• [EXERCISE AIM]: Starting at the first line of the data below, write out each line exactly until you reach the line containing "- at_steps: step", and include that line too.

PROVIDED DATA below:

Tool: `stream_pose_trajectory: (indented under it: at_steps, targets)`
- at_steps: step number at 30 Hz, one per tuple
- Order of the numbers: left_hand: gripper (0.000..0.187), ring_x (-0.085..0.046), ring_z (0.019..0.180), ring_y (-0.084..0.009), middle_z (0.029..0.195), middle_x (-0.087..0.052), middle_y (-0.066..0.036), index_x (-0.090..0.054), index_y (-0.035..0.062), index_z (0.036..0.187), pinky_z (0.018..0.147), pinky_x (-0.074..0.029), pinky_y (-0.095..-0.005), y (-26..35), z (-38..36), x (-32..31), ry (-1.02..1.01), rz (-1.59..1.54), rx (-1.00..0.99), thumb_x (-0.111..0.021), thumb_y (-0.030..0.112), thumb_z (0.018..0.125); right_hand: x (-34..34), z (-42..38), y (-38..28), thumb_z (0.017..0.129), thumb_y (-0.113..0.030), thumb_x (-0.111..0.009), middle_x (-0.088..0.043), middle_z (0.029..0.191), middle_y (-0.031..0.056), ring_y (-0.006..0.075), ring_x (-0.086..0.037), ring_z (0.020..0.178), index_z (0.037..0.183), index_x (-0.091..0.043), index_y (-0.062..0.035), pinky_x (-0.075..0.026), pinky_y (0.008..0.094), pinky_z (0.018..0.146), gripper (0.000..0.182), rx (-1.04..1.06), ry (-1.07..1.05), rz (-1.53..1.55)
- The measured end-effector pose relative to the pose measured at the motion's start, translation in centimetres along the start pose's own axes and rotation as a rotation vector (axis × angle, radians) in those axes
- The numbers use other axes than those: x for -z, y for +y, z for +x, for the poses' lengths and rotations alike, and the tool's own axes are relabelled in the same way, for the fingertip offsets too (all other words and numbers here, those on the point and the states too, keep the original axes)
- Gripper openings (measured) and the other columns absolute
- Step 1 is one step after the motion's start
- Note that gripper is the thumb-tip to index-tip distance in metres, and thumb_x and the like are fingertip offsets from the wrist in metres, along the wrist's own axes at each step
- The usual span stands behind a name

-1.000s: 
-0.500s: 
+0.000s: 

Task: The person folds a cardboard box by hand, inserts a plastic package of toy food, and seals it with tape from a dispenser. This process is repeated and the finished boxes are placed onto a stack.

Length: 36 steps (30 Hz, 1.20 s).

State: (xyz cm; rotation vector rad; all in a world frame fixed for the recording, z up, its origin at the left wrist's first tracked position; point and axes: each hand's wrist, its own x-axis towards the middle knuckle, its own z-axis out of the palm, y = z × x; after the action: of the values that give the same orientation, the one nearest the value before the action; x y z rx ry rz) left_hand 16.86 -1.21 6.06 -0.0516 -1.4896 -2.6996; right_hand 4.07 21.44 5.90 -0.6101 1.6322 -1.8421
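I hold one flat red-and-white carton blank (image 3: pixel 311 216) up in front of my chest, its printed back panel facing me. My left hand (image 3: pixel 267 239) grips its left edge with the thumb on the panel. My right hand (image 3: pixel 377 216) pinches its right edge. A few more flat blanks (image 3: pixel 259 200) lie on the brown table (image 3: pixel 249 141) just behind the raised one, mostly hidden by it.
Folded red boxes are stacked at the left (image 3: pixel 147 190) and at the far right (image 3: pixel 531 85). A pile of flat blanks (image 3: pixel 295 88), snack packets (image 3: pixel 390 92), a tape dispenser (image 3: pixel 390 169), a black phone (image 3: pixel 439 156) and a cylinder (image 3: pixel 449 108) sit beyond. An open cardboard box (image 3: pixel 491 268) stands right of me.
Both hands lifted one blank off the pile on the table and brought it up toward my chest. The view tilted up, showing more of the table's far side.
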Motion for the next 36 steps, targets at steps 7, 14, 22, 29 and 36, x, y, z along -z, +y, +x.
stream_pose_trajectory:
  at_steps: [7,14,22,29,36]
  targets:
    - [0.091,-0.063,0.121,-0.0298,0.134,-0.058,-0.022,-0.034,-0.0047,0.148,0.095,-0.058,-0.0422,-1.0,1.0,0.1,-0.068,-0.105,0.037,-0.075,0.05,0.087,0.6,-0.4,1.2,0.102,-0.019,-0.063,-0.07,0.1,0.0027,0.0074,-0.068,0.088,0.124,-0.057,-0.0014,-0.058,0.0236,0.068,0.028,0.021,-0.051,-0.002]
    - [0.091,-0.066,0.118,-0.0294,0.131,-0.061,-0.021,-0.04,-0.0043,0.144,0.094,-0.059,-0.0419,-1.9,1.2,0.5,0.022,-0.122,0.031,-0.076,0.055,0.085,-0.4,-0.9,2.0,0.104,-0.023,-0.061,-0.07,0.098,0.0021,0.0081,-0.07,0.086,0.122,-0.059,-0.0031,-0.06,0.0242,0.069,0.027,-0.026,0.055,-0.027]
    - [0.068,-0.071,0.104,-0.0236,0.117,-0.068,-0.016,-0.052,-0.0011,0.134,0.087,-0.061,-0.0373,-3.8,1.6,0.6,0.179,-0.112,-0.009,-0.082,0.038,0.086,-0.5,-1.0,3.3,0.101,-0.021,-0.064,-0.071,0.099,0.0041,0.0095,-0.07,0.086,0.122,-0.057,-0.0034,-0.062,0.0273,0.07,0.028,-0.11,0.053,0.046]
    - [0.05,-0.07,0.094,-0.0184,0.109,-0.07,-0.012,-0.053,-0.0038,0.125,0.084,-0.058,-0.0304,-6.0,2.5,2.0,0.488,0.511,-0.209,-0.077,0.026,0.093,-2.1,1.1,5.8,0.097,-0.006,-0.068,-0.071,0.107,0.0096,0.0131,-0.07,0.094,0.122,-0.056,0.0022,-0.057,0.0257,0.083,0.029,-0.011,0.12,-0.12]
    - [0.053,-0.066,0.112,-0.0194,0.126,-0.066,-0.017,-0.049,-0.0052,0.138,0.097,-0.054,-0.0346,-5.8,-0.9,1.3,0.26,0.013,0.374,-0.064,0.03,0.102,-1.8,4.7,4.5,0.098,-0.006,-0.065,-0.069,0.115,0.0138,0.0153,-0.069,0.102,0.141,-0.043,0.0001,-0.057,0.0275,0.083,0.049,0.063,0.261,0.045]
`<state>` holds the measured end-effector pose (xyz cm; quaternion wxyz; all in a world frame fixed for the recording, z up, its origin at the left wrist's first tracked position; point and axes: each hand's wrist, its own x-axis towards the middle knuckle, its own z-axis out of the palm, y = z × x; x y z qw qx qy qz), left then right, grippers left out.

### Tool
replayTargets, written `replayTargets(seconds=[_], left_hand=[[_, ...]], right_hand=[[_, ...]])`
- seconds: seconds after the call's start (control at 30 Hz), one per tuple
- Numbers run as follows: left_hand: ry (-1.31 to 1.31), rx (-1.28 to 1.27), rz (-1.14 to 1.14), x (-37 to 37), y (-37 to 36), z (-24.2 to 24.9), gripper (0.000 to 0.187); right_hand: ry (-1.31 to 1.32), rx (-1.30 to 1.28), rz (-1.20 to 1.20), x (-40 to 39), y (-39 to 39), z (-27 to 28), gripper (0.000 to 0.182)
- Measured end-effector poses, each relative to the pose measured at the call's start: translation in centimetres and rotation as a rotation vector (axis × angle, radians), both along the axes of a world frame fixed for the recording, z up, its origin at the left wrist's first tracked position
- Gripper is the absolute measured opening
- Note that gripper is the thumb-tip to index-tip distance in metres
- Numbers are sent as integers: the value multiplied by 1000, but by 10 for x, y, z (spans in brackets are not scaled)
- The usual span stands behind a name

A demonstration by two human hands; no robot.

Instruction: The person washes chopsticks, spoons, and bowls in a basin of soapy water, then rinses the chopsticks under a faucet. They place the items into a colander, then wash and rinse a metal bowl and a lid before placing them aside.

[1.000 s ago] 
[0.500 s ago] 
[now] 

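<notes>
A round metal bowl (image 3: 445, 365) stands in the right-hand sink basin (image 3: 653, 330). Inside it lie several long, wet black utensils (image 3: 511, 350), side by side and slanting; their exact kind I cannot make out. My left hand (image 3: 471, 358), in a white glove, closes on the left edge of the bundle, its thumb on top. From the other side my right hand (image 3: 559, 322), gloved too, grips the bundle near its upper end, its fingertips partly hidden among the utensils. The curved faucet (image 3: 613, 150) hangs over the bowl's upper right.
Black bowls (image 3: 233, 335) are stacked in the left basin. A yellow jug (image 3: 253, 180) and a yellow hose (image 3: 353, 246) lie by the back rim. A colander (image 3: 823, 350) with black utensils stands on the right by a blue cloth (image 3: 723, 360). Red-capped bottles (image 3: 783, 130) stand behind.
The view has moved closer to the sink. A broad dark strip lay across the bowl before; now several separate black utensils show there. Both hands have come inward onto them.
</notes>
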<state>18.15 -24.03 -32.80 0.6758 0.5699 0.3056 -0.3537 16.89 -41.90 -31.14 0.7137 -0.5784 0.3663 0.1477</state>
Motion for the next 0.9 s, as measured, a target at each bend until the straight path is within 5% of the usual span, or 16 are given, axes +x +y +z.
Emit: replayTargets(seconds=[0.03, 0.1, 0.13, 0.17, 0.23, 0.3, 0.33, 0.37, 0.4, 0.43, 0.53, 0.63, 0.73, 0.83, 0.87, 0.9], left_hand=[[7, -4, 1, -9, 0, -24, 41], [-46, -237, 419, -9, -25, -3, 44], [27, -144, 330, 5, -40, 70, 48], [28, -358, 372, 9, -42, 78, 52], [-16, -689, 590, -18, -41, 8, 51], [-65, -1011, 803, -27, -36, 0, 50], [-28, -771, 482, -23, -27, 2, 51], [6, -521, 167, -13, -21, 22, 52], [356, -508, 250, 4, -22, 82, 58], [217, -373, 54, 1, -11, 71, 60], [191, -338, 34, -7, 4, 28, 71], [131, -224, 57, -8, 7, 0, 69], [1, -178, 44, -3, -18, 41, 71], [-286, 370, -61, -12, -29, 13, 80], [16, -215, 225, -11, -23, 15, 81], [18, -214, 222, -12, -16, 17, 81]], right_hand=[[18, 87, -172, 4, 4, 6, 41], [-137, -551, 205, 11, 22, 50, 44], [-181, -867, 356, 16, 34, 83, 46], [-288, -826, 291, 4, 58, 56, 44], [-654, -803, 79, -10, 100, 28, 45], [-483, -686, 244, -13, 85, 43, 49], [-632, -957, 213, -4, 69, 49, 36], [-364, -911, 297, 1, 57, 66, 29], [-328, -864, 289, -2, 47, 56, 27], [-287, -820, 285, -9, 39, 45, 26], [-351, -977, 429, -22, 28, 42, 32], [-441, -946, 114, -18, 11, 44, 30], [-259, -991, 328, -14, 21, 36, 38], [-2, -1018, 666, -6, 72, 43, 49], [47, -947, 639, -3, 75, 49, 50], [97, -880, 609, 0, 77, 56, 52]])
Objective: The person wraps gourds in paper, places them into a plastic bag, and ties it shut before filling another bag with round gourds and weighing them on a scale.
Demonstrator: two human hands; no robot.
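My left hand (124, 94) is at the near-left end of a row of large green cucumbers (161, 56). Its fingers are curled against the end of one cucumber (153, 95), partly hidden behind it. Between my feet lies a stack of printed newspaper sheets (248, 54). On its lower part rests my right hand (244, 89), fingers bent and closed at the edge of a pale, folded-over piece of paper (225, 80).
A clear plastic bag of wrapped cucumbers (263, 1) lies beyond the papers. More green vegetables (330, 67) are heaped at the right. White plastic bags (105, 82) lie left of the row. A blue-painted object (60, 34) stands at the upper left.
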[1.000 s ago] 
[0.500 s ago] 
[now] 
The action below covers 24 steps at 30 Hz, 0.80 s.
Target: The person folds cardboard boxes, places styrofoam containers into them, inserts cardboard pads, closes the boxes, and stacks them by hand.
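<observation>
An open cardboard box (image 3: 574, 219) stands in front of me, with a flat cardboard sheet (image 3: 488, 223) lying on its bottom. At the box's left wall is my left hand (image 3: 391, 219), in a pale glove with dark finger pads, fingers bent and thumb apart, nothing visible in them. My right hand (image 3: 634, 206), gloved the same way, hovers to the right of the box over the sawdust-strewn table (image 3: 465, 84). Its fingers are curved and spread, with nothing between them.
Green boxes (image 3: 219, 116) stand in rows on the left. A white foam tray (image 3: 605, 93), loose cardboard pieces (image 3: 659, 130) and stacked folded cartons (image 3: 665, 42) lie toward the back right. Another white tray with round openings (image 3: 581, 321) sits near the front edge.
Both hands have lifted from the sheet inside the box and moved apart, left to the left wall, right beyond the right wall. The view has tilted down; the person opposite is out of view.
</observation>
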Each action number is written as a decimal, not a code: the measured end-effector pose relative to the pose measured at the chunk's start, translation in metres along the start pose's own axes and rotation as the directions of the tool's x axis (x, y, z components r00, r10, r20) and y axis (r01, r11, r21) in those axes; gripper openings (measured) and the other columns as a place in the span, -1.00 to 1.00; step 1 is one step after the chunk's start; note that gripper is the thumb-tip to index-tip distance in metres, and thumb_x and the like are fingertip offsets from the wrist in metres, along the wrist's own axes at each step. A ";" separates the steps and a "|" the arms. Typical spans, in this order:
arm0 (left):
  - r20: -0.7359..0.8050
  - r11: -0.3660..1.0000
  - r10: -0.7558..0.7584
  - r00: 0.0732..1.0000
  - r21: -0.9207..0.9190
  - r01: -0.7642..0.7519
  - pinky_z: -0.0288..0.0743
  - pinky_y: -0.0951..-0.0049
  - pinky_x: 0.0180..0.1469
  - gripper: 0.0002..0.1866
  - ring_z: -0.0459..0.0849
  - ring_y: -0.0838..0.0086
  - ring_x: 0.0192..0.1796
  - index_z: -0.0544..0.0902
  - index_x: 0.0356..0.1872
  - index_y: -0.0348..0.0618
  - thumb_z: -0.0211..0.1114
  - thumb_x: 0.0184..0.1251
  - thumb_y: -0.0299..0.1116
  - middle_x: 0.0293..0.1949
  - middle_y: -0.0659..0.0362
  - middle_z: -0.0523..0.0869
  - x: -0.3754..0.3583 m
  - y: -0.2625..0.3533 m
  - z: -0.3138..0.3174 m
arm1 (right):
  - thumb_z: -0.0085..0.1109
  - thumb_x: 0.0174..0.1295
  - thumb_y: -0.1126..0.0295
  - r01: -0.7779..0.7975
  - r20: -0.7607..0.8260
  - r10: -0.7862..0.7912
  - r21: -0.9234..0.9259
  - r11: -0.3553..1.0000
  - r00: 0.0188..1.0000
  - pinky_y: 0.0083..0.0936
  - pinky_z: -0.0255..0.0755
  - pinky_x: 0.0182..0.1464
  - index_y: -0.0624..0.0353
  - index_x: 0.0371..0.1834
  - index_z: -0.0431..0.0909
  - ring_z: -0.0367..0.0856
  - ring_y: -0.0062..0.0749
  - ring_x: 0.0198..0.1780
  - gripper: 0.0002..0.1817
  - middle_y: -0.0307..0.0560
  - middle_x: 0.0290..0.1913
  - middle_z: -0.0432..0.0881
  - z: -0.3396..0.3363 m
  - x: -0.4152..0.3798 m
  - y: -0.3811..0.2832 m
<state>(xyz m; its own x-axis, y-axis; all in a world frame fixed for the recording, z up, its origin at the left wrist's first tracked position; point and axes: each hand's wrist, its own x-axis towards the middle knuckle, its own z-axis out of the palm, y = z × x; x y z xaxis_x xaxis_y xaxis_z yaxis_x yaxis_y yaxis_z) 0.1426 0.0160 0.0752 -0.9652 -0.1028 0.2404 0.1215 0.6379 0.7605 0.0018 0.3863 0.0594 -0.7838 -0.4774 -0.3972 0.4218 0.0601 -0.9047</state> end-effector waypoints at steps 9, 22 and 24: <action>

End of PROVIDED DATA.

• [RESULT BELOW]:
Tool: `stream_pose_trajectory: (indented under it: at_steps, targets)`
- at_steps: step number at 30 Hz, one per tuple

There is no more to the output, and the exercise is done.